> [DATA EXTRACT]

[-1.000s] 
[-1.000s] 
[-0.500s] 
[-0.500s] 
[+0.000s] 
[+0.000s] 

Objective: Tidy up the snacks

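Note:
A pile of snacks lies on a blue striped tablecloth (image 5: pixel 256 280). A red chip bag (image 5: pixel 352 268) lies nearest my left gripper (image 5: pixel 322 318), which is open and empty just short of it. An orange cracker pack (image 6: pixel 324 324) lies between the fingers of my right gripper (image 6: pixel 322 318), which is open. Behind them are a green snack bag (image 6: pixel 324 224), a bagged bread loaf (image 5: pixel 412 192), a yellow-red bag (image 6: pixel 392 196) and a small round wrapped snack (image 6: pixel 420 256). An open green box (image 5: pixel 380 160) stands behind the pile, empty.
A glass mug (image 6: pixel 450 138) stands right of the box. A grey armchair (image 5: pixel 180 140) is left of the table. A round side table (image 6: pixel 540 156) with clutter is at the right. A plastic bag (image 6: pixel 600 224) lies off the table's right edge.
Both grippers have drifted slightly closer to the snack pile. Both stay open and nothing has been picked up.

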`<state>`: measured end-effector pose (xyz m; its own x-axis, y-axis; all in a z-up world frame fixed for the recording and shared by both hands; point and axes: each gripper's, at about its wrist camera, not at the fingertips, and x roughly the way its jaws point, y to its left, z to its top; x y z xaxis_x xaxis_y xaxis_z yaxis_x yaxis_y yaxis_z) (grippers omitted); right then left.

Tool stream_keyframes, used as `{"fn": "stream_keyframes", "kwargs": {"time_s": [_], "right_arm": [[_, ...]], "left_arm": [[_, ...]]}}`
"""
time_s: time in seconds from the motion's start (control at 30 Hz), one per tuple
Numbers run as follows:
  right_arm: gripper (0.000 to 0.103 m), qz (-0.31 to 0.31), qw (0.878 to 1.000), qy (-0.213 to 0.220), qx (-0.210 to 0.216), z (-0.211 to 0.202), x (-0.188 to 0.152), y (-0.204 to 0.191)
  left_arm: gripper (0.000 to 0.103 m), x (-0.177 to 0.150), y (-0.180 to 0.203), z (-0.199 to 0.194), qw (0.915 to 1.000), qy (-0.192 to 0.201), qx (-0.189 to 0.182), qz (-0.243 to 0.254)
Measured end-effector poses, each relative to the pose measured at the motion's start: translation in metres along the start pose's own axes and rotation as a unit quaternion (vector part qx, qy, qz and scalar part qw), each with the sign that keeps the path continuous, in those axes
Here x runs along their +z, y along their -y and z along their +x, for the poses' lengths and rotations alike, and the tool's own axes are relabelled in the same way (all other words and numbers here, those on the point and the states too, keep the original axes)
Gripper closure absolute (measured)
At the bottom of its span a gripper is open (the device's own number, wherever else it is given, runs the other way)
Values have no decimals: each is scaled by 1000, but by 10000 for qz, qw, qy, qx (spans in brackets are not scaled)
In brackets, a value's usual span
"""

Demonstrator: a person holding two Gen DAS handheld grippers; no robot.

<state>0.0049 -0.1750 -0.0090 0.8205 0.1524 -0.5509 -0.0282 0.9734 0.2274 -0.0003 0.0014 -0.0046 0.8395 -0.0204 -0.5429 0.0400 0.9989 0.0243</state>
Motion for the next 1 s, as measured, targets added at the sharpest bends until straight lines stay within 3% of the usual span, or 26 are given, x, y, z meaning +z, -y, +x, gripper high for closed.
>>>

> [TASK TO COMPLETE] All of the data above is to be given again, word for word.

> [RESPONSE AREA]
[-1.000s] 
[-1.000s] 
[-0.500s] 
[-0.500s] 
[+0.000s] 
[+0.000s] 

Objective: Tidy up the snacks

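Note:
A pile of snacks lies on a blue striped tablecloth (image 5: pixel 256 280). A red chip bag (image 5: pixel 352 268) lies nearest my left gripper (image 5: pixel 322 318), which is open and empty just short of it. An orange cracker pack (image 6: pixel 324 324) lies between the fingers of my right gripper (image 6: pixel 322 318), which is open. Behind them are a green snack bag (image 6: pixel 324 224), a bagged bread loaf (image 5: pixel 412 192), a yellow-red bag (image 6: pixel 392 196) and a small round wrapped snack (image 6: pixel 420 256). An open green box (image 5: pixel 380 160) stands behind the pile, empty.
A glass mug (image 6: pixel 450 138) stands right of the box. A grey armchair (image 5: pixel 180 140) is left of the table. A round side table (image 6: pixel 540 156) with clutter is at the right. A plastic bag (image 6: pixel 600 224) lies off the table's right edge.
Both grippers have drifted slightly closer to the snack pile. Both stay open and nothing has been picked up.
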
`<state>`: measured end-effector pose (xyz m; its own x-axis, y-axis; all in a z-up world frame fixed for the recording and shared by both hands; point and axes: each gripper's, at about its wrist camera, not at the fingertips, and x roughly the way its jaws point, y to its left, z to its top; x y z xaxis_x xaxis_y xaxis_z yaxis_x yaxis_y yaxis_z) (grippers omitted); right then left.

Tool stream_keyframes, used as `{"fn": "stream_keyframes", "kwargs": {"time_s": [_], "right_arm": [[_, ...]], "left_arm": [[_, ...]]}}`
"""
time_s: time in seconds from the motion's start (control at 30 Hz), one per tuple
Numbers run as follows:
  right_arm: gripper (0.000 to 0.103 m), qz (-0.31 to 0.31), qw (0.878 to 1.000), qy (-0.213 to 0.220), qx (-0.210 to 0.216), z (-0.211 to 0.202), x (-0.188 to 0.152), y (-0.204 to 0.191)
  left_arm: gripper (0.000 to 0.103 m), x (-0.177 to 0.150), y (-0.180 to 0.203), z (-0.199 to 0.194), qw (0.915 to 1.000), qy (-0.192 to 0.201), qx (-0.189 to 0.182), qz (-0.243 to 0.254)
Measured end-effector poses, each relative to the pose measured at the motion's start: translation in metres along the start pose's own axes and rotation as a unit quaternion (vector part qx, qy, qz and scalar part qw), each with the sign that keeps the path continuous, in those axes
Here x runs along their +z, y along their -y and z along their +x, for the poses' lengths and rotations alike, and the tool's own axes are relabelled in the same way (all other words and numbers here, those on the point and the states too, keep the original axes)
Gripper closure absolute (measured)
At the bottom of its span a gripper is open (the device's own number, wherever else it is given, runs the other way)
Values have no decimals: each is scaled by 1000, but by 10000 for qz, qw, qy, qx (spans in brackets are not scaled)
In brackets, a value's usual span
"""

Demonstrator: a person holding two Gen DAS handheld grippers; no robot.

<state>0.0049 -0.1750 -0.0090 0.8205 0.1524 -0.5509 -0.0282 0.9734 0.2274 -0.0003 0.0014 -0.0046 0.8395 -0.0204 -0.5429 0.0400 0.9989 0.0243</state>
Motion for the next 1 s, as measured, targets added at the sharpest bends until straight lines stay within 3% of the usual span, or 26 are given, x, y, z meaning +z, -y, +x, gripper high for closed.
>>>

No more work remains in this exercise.